His supporters held a raucous celebration at a downtown hotel after he announced his victory.
Speaking to the crowd, Baraka wished his mother a happy Mother’s Day and said he knew his father, who died in January, was “in the room tonight.” He urged the crowd to “be the mayor” and work for positive change, a reference to one of his campaign slogans, “When I become mayor, we become mayor.”
“We have a great city, an international city,” he said. “Watch out, America, here comes Newark!”
The race between Baraka and Jeffries featured an expensive television advertising fight in recent weeks.
Baraka, whose father extended the political debates of the civil rights era to the arts world, had the support of the labor-connected New Jersey Working Families organization, which paid for ads accusing Jeffries of being a pawn of moneyed outside interests.
Jeffries, a former Newark school board president who’s now a law professor at Seton Hall University, had the support of the independent Newark First organization. His ads accused Baraka of voting to increase his pay while laying off police officers in Newark, where murders spiked to a 10-year high last year.

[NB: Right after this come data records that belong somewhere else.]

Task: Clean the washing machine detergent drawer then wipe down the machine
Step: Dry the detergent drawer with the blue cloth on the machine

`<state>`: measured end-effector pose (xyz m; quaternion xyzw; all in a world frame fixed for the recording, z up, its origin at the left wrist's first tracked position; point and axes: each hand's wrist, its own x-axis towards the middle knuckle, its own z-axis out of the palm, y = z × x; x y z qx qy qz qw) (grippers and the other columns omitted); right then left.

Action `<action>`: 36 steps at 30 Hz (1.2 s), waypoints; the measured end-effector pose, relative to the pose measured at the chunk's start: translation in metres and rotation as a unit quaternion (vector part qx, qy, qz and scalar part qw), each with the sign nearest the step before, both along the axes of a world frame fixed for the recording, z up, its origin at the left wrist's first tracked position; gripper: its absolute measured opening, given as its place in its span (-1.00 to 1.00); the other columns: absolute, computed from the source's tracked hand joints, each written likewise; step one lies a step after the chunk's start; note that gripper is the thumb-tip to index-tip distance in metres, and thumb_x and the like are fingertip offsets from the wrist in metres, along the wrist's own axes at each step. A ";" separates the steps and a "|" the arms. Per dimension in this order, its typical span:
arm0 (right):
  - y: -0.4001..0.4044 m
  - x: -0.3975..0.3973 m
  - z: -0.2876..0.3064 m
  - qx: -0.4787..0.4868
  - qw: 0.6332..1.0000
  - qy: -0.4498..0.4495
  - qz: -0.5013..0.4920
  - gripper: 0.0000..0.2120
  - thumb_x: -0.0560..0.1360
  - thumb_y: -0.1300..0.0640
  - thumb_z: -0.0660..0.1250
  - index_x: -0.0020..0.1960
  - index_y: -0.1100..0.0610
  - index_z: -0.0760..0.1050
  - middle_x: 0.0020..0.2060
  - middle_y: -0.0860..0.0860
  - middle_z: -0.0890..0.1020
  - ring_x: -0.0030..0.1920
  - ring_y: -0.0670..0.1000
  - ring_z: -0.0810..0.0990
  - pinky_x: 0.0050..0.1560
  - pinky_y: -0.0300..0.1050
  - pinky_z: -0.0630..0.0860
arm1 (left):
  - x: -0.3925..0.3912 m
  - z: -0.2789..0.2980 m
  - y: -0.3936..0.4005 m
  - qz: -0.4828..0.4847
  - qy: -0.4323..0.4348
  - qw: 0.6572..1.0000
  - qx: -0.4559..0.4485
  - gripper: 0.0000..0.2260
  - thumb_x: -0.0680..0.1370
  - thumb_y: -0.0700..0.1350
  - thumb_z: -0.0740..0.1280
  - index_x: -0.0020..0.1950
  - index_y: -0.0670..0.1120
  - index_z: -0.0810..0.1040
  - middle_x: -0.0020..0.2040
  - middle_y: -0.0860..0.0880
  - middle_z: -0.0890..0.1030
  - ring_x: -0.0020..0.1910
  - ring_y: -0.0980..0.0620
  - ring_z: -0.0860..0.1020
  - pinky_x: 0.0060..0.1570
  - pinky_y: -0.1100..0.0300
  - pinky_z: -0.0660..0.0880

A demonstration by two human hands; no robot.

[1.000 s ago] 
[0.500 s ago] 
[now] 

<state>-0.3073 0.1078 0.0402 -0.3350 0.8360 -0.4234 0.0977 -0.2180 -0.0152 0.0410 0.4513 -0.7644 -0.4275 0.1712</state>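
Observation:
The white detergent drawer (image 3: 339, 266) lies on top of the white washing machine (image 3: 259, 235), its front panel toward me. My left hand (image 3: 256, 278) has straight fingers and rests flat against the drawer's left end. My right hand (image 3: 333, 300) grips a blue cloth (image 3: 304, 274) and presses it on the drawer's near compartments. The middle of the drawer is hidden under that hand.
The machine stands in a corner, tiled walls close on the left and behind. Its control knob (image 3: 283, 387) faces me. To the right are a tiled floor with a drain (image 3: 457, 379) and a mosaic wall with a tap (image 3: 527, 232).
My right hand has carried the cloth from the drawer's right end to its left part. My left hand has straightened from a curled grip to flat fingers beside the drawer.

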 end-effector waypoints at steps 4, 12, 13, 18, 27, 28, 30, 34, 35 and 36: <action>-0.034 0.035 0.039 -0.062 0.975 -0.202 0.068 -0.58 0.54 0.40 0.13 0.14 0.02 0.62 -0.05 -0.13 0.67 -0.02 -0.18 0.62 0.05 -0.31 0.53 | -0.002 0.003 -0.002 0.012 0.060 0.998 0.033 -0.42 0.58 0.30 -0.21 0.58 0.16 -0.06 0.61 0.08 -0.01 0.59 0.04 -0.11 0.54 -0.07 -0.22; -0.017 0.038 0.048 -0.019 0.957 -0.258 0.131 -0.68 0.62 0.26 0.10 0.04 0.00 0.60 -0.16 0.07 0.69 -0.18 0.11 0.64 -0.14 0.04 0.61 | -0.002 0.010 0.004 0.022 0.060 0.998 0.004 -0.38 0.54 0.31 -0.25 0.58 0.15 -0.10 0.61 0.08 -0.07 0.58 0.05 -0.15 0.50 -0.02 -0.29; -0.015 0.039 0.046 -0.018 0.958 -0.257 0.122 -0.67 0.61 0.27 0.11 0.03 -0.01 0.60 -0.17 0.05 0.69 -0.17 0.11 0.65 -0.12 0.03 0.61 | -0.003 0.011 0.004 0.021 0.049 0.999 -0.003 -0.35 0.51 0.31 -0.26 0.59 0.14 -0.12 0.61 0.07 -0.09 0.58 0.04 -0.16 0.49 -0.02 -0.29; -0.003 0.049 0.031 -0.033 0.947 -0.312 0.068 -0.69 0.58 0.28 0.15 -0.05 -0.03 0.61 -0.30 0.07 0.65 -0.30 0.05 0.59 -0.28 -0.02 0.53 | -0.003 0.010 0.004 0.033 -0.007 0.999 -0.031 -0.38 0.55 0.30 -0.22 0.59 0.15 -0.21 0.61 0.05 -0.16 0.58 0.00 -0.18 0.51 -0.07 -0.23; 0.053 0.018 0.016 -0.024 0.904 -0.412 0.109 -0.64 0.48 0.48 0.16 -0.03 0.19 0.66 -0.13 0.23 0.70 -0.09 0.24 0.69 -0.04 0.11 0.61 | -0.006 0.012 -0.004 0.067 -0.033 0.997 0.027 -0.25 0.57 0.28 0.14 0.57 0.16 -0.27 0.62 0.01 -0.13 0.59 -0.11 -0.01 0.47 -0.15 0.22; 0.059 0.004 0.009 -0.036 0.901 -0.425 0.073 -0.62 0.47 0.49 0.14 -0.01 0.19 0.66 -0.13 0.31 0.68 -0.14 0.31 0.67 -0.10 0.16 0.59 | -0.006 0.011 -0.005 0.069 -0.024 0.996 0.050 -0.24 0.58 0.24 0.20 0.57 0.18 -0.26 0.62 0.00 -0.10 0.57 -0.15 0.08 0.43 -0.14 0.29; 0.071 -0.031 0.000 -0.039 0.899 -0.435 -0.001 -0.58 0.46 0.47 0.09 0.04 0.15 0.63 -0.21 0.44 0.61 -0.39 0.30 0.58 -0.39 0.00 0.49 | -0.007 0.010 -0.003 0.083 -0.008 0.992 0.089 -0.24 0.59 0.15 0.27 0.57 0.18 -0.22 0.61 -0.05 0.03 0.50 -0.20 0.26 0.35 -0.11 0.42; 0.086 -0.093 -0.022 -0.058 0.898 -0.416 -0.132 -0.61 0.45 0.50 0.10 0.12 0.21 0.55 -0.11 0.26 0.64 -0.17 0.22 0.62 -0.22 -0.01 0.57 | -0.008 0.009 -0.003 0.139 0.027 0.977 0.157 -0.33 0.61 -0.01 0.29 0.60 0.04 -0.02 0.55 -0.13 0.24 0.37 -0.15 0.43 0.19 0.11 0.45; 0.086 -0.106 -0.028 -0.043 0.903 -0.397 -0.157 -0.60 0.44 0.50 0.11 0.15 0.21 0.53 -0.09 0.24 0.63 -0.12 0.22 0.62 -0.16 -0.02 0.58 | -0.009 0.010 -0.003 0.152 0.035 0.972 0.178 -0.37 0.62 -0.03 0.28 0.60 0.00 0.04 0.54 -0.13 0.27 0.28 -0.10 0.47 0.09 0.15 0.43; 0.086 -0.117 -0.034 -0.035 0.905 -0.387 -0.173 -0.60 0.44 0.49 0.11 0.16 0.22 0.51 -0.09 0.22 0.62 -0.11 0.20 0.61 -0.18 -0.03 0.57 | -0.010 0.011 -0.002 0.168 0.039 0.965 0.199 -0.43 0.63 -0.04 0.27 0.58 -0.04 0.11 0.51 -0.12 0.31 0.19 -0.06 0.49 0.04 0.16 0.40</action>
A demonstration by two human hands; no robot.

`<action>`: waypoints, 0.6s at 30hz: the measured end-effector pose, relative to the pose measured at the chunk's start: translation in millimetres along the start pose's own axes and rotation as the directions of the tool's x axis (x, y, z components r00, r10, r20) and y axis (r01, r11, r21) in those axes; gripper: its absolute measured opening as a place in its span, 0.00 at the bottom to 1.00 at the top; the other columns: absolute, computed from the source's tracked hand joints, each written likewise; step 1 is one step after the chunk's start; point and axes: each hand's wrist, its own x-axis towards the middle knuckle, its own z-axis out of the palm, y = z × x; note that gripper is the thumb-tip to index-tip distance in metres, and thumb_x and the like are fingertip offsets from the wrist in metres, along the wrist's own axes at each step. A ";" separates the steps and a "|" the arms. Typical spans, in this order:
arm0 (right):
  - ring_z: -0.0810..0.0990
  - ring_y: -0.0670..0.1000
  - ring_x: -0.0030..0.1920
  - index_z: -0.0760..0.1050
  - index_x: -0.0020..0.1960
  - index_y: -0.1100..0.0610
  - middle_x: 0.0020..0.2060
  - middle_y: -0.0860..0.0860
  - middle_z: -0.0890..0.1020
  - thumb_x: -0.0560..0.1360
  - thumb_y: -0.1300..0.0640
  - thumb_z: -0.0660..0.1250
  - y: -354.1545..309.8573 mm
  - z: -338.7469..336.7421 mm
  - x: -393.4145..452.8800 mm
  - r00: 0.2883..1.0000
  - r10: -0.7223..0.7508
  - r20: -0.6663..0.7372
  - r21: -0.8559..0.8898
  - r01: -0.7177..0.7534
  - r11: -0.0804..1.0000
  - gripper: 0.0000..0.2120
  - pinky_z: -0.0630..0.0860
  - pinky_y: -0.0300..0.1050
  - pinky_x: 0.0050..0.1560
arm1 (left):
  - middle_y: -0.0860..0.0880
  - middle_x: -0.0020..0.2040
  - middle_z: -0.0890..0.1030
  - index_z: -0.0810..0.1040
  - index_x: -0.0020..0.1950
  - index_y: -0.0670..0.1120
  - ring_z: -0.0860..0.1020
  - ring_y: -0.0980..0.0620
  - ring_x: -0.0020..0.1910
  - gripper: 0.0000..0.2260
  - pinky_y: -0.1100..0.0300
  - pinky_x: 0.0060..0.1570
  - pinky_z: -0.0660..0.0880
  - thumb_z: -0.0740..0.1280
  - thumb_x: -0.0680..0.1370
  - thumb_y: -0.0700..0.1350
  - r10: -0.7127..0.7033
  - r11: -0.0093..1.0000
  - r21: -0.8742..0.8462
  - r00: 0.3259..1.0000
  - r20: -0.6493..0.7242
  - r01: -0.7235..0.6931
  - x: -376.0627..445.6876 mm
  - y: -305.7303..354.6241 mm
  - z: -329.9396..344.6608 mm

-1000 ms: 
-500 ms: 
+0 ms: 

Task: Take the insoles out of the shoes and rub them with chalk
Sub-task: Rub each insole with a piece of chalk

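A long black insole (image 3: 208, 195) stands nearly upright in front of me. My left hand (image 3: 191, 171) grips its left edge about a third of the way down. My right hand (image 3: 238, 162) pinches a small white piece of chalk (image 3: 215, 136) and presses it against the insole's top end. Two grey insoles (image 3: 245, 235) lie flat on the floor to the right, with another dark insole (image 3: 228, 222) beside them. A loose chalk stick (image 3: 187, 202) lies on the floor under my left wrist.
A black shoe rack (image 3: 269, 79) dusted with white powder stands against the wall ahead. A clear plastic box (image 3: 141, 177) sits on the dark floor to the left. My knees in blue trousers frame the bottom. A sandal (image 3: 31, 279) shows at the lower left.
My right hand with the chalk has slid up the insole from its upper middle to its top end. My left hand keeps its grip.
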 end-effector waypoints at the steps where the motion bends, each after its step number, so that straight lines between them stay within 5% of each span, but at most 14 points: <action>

A municipal council official has been serving as interim mayor of Newark, the state’s largest city, since Booker won a special election to replace the late Democratic Sen. Frank Lautenberg.
A runoff election will be needed to determine the next mayor of New Jersey’s capital city, where none of the six candidates secured at least 50 percent of the vote. The June 10 contest will be between Tuesday’s top two vote-getters: Eric Jackson, who garnered 30 percent of the vote, and Paul Perez, who got 21 percent.
The winner will succeed Tony Mack, who was convicted on federal corruption charges in February and is due to be sentenced this week.
With all precincts counted in Paterson, Torres had 8,069 votes to 6,515 for city council president Andre Sayegh. Torres served eight years as mayor and left office in 2010.
At the New Jersey shore, Ocean City incumbent Jay Gillian won a second term as mayor, beating Ed Price. And Long Branch Mayor Adam Schneider won an unprecedented seventh term.
State monitors were on hand in some locations in an effort to ensure fair elections.